Once I completed a review on a 17th-18th century alchemist which the journal never published. Seems like an odd topic? Remember that Isaac Newton was a sometimes alchemist, and some of the early alchemists contributed to the development of scientific methodology, and even capitalist practices. I think it just got lost in a regime change. Another time I was assigned a book on Mennonite history and theology, only to be notified that the editor had given it to someone else as well. But the work wasn't wasted. Eventually both were published.
A few years ago I had the opportunity to review the first major biography of John Wycliffe written in the past half-century. I set to work on it and first grew uneasy, then dismayed at the content and movement of the text. The author, a major Oxford scholar in the history of theology, had, I thought, failed to focus on the subject usefully, left out several important factors, not addressed issues that kept arising in the story, and did not include relevant scholarship from the last couple of decades. How was I to gracefully point to the inadequacies of the work from my prestigious academic post in Fresno? To make it worse, the review was for Conference on Faith and History, the association of Evangelical historians, and their journal Fides et Historia (yes, we are pompous—"Faith and History"), and the book jacket carried glowing recommendations from all of the big names.
That project turned into a six month task, with new books purchased and borrowed through interlibrary loan, older volumes and essays reread and small topics researched so that I could substantiate everything I wrote. Wycliffe is something of a saint in the Evangelical world, but it turns out he was difficult to get along with, was sometimes a questionable theologian, and was naïve enough to be used politically. We can learn a lot even from badly done books sometimes. I wouldn't have refreshed my own knowledge of Wycliffe with such detail had I not been reviewing, and I taught differently the next year and since then because of it. The editor published it as written, and fortunately I was not challenged on my assessment. (If you want to read something good on Wycliffe, there are still some older works I can recommend.)

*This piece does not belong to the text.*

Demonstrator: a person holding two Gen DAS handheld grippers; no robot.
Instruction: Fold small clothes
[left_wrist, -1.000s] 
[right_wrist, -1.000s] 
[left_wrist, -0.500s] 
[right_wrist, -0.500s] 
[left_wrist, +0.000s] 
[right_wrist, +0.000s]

More recently I have reviewed a half dozen works on medieval world history, all but one for the World History Association and its World History Bulletin. Most of these were works to be used in the classroom. A couple I found useful but not intriguing, one fascinating, and one exemplary as a work of scholarship alone. Here I had to give detailed consideration and offer professional advice on content (evidence and argument), presentation, pitfalls, and usefulness in teaching. In current jargon this is an act of "the scholarship of teaching," that is, participating in the professional development of works for teaching through peer review.
Over the course of the last twenty years I have enjoyed (not too strong a word) reviewing works on the history of theology and spirituality, the history of science and book production, neo-platonist philosophers in Renaissance Florence, and the medieval renaissance of the 12th century, for a variety of journals and professional association that I belong to. They have to be in my area of professional training, but most importantly I accept assignments that will require me to dig into the most current thinking on topics that I teach. None of this replaces original research, but it is a good way to keep myself fresh, to engage deeply in the works I am reading, and ready to work with students in the classroom.